• _Work to complete_:
Would you filter these records and copy every line that has the word "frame"?

· · · · · · ·

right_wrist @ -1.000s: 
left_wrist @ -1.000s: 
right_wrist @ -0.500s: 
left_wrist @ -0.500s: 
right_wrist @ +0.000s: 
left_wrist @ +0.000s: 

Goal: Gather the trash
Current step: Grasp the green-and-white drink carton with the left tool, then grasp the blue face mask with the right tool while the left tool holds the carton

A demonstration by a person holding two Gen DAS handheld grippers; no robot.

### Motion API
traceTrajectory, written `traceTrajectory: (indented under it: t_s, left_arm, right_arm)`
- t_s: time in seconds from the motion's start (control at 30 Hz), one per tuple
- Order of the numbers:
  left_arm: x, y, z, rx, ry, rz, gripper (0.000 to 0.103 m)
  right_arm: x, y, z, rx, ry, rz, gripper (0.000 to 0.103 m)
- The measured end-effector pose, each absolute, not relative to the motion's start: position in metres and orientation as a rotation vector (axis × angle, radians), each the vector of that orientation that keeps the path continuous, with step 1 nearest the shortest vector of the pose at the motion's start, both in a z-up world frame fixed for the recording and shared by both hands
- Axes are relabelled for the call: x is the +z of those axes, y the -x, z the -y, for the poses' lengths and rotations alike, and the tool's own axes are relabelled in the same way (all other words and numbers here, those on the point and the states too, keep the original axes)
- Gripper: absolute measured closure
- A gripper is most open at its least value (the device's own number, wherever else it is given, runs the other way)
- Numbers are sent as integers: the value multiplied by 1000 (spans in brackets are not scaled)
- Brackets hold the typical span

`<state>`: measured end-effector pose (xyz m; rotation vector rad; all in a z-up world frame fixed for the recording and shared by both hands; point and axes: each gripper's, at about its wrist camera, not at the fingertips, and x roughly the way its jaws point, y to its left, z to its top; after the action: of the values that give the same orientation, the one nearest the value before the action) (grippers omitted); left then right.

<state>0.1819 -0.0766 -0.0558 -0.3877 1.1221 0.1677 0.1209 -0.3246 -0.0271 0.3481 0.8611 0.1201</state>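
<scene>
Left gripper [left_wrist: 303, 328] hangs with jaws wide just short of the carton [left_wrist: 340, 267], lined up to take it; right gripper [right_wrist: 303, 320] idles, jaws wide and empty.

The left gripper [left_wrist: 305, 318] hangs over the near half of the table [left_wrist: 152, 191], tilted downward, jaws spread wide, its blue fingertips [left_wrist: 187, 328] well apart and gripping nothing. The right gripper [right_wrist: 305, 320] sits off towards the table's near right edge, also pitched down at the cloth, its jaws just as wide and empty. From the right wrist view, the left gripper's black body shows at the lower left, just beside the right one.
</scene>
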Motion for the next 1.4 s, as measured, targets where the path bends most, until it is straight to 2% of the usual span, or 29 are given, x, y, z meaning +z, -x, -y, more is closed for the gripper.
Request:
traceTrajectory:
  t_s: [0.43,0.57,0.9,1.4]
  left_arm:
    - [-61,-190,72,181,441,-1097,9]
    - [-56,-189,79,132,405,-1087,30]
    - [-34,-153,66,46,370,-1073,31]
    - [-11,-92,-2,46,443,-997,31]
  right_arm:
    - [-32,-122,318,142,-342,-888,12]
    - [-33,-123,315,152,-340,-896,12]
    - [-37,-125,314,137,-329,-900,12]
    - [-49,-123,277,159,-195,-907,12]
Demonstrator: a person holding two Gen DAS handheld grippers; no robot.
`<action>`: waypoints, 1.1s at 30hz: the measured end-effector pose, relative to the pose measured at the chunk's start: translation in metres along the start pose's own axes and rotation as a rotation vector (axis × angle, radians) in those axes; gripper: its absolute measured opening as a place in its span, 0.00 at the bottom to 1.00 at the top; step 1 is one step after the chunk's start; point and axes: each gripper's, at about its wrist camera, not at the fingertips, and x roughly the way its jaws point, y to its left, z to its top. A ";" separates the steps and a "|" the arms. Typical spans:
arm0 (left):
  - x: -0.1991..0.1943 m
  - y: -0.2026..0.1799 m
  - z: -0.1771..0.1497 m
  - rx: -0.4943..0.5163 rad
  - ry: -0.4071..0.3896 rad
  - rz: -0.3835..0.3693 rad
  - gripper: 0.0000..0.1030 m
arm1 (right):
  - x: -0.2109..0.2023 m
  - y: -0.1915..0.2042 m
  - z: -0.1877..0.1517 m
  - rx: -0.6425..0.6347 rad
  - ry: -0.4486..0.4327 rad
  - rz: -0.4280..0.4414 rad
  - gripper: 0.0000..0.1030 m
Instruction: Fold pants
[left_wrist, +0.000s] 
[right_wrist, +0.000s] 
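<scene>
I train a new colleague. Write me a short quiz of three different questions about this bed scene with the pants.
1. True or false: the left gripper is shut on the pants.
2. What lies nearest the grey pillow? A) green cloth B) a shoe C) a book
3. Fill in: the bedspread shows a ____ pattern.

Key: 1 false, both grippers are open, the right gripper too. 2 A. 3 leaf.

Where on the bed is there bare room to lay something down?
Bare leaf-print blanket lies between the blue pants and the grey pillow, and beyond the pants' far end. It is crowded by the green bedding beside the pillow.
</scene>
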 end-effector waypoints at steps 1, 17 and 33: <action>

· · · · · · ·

• _Answer to this problem_:
- The measured end-effector pose, each absolute, not relative to the motion's start: position in metres and orientation as a rotation vector (axis × angle, radians), each the vector of that orientation that keeps the path continuous, with step 1 nearest the shortest vector of the pose at the motion's start, both in a z-up world frame fixed for the recording and shared by both hands
`<state>`: measured end-effector pose (xyz m; rotation vector rad; all in a z-up world frame fixed for the recording and shared by both hands; point and axes: each gripper's, at about its wrist camera, not at the fingertips, and x roughly the way its jaws point, y to its left, z to its top; after the action: of the values that give the same orientation, the one nearest the value before the action) (grippers omitted); left then right.

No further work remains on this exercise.